COM SCI 111 Scribe Notes

Lecture 12: File System Implementation

By Yijie Wang and Justin Wong

2.1 Example Problem: Linking to Garbage
2.2 Example Problem: Freeing Disk Space
2.3 Example Problem: Linking to Directories

3 Symbolic Links

3.1 Example Problem: Setting Up a Cyclical Hierarchy
3.2 Example Problem: Exploiting Race Conditions
3.3 Hard Linking to Symbolic Links
3.4 File Name Resolution

4 File System Robustness

4.1 Durability
4.2 Atomicity

4.2.1 The Golden Rule of Atomicity
4.2.2 Commit Records
4.2.3 Lampson-Sturgis Assumptions
4.2.4 Correctness Invariants for the UNIX File System

1 Foreword

This lecture was presented as a series of example problems and solutions that may arise when implementing file systems.

We begin with an example that demonstrates the basic functionality of hard links in a file system.

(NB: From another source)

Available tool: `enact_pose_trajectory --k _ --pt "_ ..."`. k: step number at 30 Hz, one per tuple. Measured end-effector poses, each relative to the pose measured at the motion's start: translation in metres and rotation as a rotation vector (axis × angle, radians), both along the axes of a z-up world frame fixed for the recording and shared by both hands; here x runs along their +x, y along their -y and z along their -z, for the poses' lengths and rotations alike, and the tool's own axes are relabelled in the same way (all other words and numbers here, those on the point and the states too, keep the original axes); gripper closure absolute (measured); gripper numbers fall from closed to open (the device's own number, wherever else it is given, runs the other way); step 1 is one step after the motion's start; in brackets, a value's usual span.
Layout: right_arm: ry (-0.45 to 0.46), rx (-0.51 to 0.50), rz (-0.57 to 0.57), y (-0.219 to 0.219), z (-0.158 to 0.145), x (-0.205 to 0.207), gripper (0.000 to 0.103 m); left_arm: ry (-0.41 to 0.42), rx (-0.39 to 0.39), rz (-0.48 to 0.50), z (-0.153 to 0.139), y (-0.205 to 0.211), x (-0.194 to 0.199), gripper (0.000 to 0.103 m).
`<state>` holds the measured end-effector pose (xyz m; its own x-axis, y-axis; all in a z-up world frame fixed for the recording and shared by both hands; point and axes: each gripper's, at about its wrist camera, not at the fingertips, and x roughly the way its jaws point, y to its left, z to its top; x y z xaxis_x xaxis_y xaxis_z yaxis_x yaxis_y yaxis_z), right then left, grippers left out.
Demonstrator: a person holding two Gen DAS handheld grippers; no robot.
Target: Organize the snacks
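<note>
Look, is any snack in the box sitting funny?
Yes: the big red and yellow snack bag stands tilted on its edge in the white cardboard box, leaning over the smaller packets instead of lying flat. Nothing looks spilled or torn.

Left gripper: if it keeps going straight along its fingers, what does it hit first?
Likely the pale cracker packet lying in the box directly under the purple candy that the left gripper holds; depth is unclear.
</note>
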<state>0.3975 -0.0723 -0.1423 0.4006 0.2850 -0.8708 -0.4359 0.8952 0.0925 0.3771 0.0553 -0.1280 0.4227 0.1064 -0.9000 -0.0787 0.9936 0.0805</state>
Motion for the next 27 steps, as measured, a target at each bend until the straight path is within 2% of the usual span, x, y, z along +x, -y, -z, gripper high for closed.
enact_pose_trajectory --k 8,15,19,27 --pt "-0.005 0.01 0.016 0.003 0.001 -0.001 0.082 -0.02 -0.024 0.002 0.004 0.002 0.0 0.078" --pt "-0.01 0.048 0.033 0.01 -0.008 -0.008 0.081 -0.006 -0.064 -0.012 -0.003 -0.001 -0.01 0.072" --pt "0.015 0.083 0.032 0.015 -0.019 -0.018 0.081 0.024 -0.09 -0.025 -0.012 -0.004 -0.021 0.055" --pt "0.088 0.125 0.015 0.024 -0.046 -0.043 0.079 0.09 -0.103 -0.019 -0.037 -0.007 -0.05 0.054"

Suppose we are given a file "a" that corresponds to file inode number 97612. Then, we execute the code shown in Listing 1.

link("a", "b");

Listing 1. A new file "b" is created that hard links to the same file inode of "a".

As a result, both "a" and "b" are directory entries that correspond to the same file inode as shown in Listing 2 and Figure 1.

$ ls -li a b
97612   ... 2   ... a
97612   ... 2   ... b

Listing 2. The first column indicates the file inode number while the second column (the two's) indicate the number of hard links to the file.

Figure 1. Directory entries 'a' and 'b'.

Figure 1. Directory entires "a" and "b" with their corresponding file inode numbers.

Notice from both Listing 2 and Figure 1 that there is no way to differentiate between files "a" and "b" other than by name because both point to the same file inode. In other words, the operating system has no idea which file was the original file! This is an important property of hard links.

Now, if we wanted to remove the original file "a", we would normally unlink it by executing the code shown in Listing 3.

unlink("a");

Listing 3. Remove a file by unlinking it.

This code decrements the target file inode's hard link count, and sets the inode number of directory entry "a" to zero, effectively freeing it. However, because we created another hard link "b" to file inode 97612, the file will still exist as shown in Listing 4.

$ ls -li a b
ls: cannot access a: No such file or directory
97612   ... 1   ... b

Listing 4. File inode 97612 still exists, but only shows one hard link now.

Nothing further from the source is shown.